TASK TO CARRY OUT ▸ Leaving out all pictures, transcribe the lines below exactly, from the first through the line containing "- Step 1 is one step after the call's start".

DATASET SECTION ▸
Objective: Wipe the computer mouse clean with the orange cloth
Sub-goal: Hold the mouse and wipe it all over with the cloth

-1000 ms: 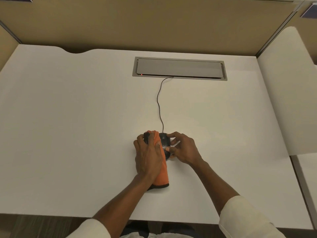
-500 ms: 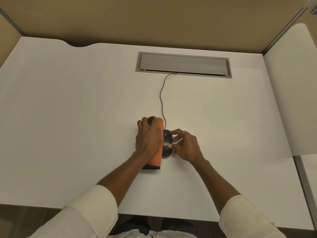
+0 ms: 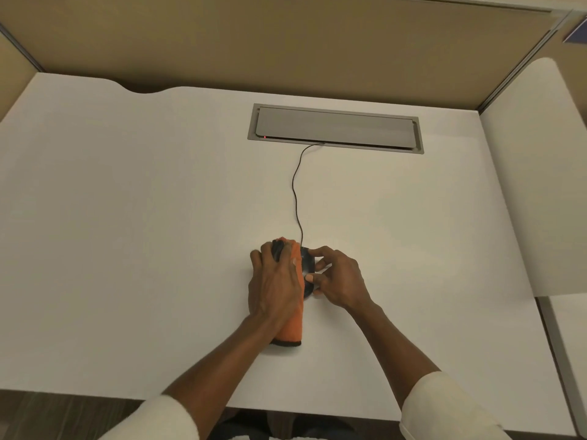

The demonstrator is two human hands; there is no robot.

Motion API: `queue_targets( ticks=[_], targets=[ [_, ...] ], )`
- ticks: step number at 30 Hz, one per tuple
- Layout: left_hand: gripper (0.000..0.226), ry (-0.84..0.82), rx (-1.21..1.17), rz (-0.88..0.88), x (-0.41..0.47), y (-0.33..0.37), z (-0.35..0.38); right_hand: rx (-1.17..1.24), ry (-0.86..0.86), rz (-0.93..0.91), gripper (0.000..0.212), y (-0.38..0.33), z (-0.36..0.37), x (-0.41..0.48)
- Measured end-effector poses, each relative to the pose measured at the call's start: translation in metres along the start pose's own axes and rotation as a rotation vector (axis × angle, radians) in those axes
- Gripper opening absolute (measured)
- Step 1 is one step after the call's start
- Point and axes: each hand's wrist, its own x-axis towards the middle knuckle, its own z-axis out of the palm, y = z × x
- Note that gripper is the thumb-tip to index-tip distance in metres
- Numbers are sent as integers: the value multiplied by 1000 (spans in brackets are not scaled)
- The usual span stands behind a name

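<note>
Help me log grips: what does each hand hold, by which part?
The right hand pinches the black computer mouse by its right side; the left hand holds the folded orange cloth from above, against the mouse's left side.

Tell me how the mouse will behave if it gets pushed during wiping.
The computer mouse looks small and smooth, so it would likely slide on the white desk; the right hand pinches its side, probably to steady it. Its thin cable lies slack, so it probably adds little resistance. Sitting low, it seems unlikely to tip.
</note>
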Motion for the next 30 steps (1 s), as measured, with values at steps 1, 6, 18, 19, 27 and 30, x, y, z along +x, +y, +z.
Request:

SOLUTION FOR THIS TASK ▸
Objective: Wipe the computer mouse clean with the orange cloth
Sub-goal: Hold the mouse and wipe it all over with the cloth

-1000 ms: 
-500 ms: 
+0 ms: 

The demonstrator is two human hands; there is no robot.

Motion API: `queue_targets( ticks=[_], targets=[ [_, ...] ], )`
- ticks: step number at 30 Hz, one per tuple
- Layout: left_hand: gripper (0.000..0.226), ry (-0.84..0.82), rx (-1.21..1.17), rz (-0.88..0.88), x (-0.41..0.47), y (-0.33..0.37), z (-0.35..0.38); right_hand: rx (-1.17..1.24), ry (-0.86..0.86), rz (-0.93..0.91), gripper (0.000..0.212), y (-0.38..0.33), z (-0.36..0.37), x (-0.41..0.48)
- Measured end-effector poses, each relative to the pose measured at the call's start: translation in metres along the start pose's own axes and rotation as a rotation vector (axis × angle, radians) in those axes
- Gripper opening absolute (measured)
- Step 1 is one step after the call's start

The exercise has been fully completed.